Pull from the data below each line where the word "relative" occurs, and copy it.
======== Records for the exercise ========
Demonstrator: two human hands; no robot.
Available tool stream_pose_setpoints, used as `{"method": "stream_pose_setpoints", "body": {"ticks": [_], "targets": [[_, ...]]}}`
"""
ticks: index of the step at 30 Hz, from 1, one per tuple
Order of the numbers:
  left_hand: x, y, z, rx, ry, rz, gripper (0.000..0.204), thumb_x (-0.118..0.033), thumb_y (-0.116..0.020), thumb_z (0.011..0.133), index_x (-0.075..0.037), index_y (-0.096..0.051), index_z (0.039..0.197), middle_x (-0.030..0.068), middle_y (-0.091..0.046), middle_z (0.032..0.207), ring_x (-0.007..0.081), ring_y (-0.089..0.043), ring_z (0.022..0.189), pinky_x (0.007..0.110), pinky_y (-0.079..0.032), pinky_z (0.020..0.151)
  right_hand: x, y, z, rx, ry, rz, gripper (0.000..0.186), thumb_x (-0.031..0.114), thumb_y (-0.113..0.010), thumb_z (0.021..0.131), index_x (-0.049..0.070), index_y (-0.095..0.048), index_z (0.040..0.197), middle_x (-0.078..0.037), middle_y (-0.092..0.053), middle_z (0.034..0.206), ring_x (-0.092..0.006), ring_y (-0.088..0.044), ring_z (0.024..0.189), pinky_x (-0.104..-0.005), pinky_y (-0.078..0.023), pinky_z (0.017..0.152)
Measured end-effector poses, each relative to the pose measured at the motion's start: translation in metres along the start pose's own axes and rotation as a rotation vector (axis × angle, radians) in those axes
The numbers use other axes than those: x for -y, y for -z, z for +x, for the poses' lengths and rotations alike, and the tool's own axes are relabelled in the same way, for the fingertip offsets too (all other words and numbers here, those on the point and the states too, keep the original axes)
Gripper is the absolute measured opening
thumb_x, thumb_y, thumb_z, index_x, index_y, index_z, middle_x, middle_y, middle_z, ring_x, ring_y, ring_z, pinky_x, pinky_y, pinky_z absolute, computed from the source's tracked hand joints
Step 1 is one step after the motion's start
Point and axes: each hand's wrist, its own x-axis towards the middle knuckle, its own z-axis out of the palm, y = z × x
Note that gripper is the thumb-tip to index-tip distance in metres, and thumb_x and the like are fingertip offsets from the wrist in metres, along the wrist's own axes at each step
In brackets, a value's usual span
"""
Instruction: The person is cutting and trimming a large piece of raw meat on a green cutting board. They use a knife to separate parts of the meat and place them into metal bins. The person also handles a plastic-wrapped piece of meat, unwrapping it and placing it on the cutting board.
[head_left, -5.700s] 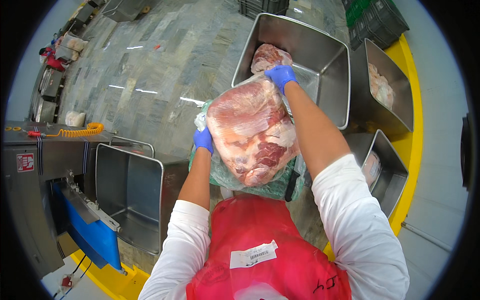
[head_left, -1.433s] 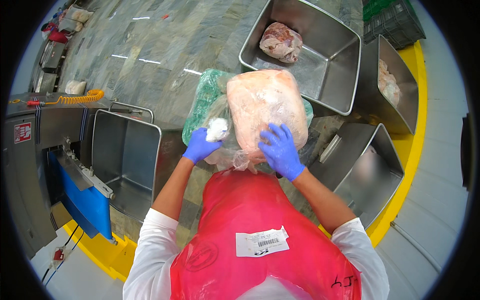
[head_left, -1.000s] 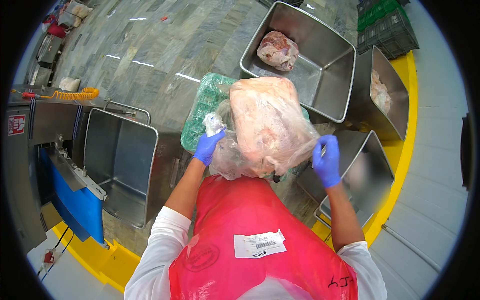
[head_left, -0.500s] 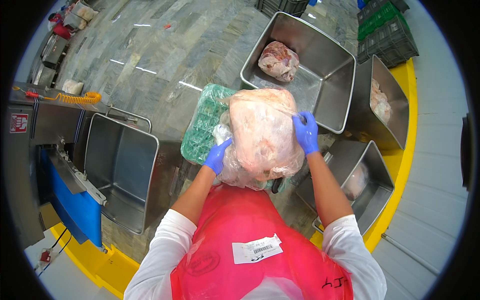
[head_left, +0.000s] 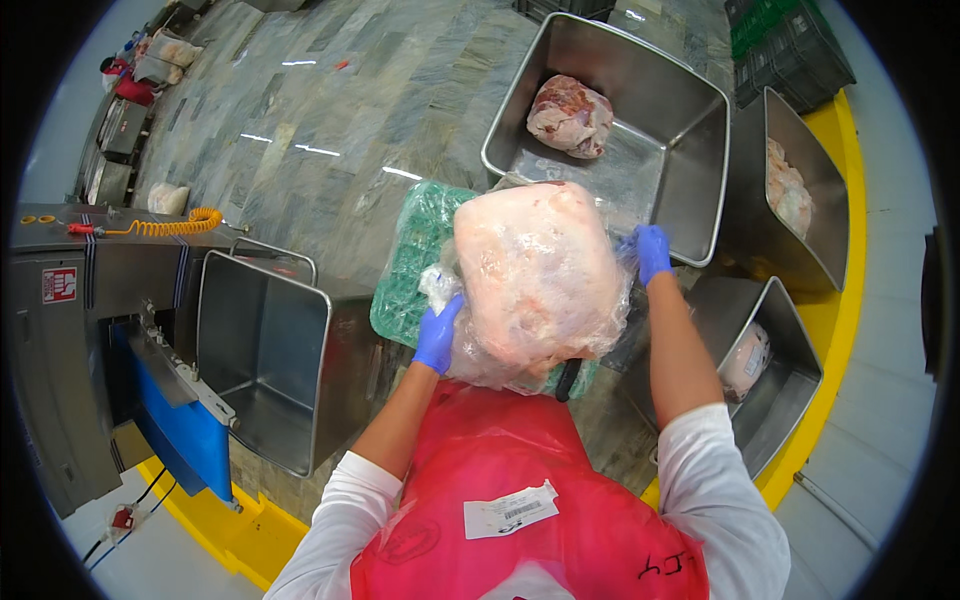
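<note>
A large block of pale, fatty meat (head_left: 535, 270) lies in front of me, partly wrapped in thin see-through plastic film (head_left: 480, 358). Beneath it is a green crate (head_left: 405, 270), also covered with film. My left hand (head_left: 437, 335), in a blue glove, is closed on bunched film at the meat's left side. At the right edge, my blue-gloved right hand (head_left: 650, 253) pinches the film and draws it outward. Below the meat, near my red apron, a black handle (head_left: 568, 380) sticks out; the rest of it is hidden.
Ahead stands a steel tub (head_left: 690, 180) with a piece of meat (head_left: 570, 117) inside. Two more steel tubs at the right hold meat (head_left: 788, 190) and a wrapped piece (head_left: 747, 360). Left are a steel tub (head_left: 265, 350) and a machine with a blue panel (head_left: 180, 410).
My right hand has moved outward to the right with the film, away from the meat's top. My left hand still grips the bunched film. The whole view has shifted slightly.
</note>
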Motion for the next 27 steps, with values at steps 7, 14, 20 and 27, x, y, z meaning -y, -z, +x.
{"method": "stream_pose_setpoints", "body": {"ticks": [7,14,20,27], "targets": [[-0.014,-0.034,-0.049,-0.084,-0.472,0.449,0.043,-0.021,-0.070,0.099,0.002,-0.061,0.134,0.0105,-0.070,0.123,0.0204,-0.067,0.109,0.038,-0.052,0.094,0.052,-0.030,-0.092,0.294,-0.031,-0.036,0.057,0.048,-0.059,0.104,-0.001,-0.067,0.131,-0.009,-0.069,0.125,-0.0190,-0.061,0.110,-0.0342,-0.047,0.099],[0.012,-0.053,-0.058,-0.144,-0.537,0.683,0.049,-0.025,-0.072,0.097,0.003,-0.060,0.135,0.0222,-0.070,0.125,0.0302,-0.069,0.116,0.041,-0.052,0.097,0.064,-0.067,-0.076,0.349,-0.279,0.198,0.063,0.051,-0.057,0.103,0.001,-0.061,0.141,-0.011,-0.066,0.135,-0.0219,-0.062,0.118,-0.0363,-0.047,0.105],[0.033,0.007,-0.026,-0.249,-0.360,0.347,0.044,-0.034,-0.065,0.104,0.004,-0.067,0.125,0.0091,-0.072,0.116,0.0199,-0.065,0.102,0.037,-0.053,0.089,0.101,-0.075,-0.136,0.352,-0.161,0.273,0.048,0.045,-0.063,0.101,0.004,-0.066,0.127,-0.008,-0.069,0.120,-0.0185,-0.065,0.105,-0.0352,-0.052,0.095],[0.011,0.059,-0.008,-0.213,-0.154,-0.376,0.046,-0.037,-0.059,0.107,-0.005,-0.060,0.140,0.0081,-0.068,0.128,0.0209,-0.066,0.109,0.036,-0.054,0.096,0.158,-0.173,-0.267,0.474,0.016,0.289,0.022,0.028,-0.067,0.101,0.006,-0.064,0.097,0.001,-0.061,0.088,-0.0097,-0.055,0.079,-0.0310,-0.050,0.070]]}}
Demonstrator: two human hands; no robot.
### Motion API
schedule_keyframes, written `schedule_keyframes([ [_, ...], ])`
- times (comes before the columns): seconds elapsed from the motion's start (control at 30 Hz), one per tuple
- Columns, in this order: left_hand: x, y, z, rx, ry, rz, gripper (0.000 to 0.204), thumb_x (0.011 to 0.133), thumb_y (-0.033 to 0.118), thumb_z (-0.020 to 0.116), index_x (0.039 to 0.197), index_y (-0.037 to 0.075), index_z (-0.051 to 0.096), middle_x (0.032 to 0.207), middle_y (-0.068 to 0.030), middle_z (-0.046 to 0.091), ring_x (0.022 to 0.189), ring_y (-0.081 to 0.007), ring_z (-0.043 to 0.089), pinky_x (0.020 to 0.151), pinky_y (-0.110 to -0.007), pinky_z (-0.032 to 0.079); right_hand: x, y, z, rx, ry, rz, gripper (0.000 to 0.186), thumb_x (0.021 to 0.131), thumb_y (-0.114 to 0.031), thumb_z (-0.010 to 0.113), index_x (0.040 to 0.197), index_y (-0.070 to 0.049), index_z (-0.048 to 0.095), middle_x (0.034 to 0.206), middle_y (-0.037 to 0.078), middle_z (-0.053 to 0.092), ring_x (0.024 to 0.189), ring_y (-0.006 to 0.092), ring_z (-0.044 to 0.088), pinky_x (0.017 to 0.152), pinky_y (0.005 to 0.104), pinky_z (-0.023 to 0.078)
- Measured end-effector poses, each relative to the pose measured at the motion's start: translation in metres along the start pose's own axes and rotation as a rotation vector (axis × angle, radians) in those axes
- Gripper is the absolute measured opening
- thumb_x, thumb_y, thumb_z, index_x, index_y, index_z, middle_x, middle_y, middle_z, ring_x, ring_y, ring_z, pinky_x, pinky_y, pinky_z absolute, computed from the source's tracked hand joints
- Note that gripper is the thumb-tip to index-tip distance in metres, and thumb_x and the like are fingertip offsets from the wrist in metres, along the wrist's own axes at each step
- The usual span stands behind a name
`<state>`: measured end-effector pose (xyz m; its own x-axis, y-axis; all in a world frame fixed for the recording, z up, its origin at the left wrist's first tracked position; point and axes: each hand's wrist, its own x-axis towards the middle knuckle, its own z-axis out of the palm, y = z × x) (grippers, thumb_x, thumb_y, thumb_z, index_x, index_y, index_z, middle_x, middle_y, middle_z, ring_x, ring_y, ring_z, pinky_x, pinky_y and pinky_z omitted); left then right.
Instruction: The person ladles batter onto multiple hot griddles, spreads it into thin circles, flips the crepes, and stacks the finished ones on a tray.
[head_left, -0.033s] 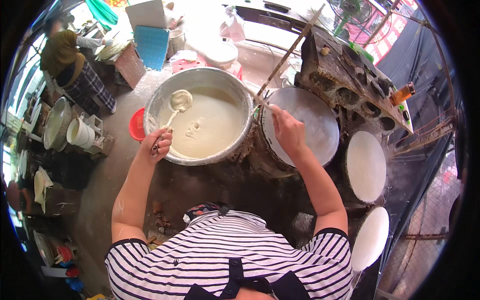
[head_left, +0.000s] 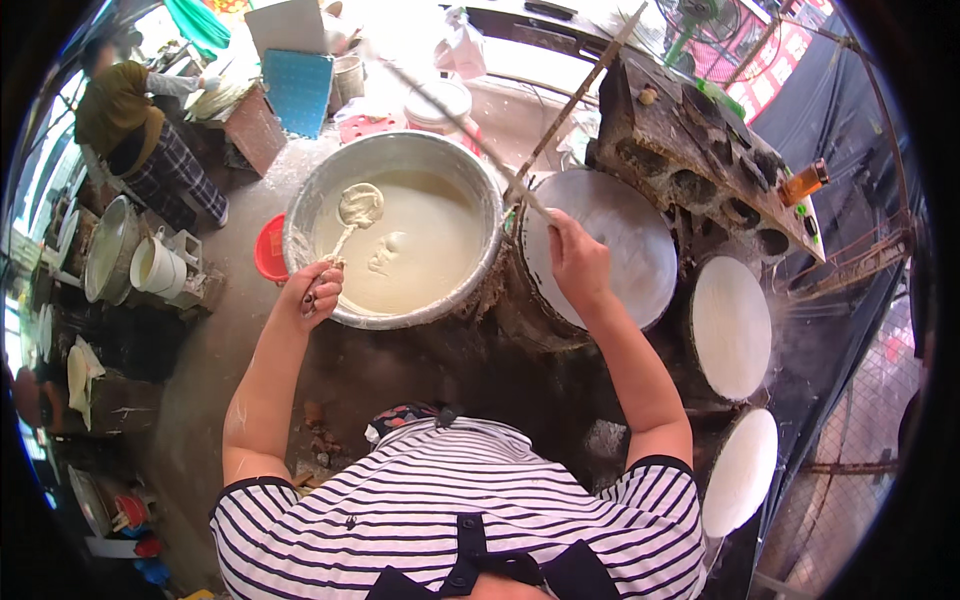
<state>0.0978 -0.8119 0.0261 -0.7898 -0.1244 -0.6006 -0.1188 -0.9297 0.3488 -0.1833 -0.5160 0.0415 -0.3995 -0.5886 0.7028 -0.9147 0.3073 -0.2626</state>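
Observation:
My left hand (head_left: 316,291) is closed around the handle of a ladle (head_left: 361,205), whose batter-coated bowl is above the left part of a big metal pot (head_left: 308,185). Pale, thick batter (head_left: 430,240) fills much of the pot, with a raised fold on its surface near the ladle. In my right hand (head_left: 580,262) is one end of a long thin stick (head_left: 447,115), which slants up and left past the pot's far right rim. Beneath that hand lies a round, flat, greyish-white griddle or lid (head_left: 622,255); I cannot tell which.
Two more round white discs (head_left: 732,328) line the right side. A sooty block with holes (head_left: 690,150) holds a bottle of amber liquid (head_left: 803,185). A pole (head_left: 580,100) leans behind the pot, and a red basin (head_left: 270,249) touches its left. Another person (head_left: 140,130) stands far left.
The stick in my right hand now reaches far up and left over the pot's back; before, it was short and blurred near the rim. The left hand and ladle have barely moved.

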Motion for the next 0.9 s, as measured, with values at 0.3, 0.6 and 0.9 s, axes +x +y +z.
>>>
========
# [Task output]
Measured end-effector poses, each relative to the pose measured at the motion's start: translation in metres along the start pose's own axes and rotation as a rotation vector (axis × angle, radians) in those axes
- Measured end-effector poses, each relative to the pose measured at the motion's start: translation in metres along the start pose's own axes and rotation as a rotation vector (axis × angle, radians) in those axes

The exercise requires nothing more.